REQUIRED WORK: Beginning at the first line of the data, print each line exactly, stopping after the line that contains "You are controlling".

THE DATA:
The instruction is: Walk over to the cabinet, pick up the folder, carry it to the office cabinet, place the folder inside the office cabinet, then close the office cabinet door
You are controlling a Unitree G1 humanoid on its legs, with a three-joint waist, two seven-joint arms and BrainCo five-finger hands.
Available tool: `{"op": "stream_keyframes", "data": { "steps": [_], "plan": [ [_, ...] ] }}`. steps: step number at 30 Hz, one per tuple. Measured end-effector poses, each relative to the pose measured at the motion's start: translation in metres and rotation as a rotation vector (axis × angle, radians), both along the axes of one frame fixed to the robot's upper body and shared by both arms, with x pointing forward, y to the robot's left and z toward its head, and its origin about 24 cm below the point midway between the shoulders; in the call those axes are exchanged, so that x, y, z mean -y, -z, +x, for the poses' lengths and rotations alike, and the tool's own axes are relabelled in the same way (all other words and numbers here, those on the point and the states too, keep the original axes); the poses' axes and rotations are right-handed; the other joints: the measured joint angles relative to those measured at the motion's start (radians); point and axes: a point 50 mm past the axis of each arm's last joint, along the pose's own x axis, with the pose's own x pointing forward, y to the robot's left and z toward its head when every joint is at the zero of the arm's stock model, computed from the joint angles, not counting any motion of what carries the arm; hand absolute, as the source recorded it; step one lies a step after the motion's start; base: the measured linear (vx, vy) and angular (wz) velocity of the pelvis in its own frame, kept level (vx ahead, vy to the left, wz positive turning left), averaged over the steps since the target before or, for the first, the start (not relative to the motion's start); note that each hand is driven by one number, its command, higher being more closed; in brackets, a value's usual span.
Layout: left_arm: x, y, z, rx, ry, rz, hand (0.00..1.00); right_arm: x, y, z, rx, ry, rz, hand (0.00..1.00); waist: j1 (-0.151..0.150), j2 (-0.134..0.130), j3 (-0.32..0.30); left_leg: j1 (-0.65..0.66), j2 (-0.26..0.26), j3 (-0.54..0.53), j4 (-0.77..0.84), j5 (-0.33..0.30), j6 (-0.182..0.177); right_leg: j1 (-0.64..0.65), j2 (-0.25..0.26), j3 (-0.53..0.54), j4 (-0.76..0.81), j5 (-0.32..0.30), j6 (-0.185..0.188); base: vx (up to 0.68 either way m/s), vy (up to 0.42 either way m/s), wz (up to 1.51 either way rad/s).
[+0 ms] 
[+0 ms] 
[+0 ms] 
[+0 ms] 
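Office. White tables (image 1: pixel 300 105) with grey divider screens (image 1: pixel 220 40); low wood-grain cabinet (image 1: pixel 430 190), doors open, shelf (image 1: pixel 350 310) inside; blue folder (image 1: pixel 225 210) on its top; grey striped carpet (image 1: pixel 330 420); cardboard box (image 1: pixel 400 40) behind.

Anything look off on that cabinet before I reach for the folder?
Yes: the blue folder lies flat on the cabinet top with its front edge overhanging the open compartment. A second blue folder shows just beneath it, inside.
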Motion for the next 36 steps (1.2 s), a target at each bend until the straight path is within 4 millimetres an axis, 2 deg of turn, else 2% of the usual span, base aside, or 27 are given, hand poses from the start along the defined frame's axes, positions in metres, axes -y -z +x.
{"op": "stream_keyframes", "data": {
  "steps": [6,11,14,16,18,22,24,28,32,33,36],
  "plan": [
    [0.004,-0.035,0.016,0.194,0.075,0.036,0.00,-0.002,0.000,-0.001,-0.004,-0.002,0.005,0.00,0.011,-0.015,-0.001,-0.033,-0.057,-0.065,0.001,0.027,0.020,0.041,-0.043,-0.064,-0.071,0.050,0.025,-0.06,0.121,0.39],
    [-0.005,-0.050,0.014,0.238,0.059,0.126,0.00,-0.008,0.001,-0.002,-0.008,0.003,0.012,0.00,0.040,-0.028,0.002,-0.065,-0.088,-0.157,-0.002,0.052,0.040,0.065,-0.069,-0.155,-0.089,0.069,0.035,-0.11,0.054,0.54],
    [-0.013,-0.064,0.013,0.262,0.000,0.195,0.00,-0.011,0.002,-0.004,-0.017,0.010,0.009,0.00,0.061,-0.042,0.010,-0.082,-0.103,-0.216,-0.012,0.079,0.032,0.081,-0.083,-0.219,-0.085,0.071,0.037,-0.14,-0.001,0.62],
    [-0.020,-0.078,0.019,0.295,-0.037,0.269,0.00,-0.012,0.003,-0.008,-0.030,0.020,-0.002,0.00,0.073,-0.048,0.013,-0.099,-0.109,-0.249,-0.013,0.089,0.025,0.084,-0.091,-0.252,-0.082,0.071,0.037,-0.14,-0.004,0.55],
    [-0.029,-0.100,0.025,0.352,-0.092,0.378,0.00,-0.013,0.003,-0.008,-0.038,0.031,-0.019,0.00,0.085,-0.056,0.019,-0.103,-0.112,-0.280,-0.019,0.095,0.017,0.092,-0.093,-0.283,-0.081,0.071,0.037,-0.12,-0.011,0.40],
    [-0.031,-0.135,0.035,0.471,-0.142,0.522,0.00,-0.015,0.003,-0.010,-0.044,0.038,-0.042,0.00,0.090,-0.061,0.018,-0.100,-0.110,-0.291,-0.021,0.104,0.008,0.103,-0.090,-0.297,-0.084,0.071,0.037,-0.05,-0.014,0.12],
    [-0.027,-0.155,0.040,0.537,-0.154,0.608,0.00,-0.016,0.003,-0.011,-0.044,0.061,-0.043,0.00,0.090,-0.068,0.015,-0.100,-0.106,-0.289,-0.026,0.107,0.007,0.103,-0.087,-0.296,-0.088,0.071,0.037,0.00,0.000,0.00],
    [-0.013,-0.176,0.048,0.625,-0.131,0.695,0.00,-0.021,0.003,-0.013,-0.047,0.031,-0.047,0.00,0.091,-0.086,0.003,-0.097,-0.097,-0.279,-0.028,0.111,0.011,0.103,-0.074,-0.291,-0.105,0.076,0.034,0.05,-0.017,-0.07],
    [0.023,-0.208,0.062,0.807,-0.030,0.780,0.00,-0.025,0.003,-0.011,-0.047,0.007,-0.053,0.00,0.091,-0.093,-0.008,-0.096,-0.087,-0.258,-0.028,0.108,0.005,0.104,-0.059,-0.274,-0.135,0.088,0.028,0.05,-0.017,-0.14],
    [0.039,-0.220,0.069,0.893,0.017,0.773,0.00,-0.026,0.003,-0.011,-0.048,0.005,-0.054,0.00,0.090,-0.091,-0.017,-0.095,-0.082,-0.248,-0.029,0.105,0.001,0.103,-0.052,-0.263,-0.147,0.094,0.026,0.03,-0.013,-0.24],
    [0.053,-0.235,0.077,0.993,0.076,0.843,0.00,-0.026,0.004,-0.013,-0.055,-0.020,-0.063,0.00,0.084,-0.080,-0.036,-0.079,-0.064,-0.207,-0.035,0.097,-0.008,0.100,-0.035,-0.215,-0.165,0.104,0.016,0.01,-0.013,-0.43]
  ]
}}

TASK RESPONSE:
The instruction is: Walk over to the cabinet, pick up the folder, carry it to the office cabinet, place the folder inside the office cabinet, then close the office cabinet door
You are controlling a Unitree G1 humanoid on its legs, with a three-joint waist, two seven-joint arms and BrainCo five-finger hands.

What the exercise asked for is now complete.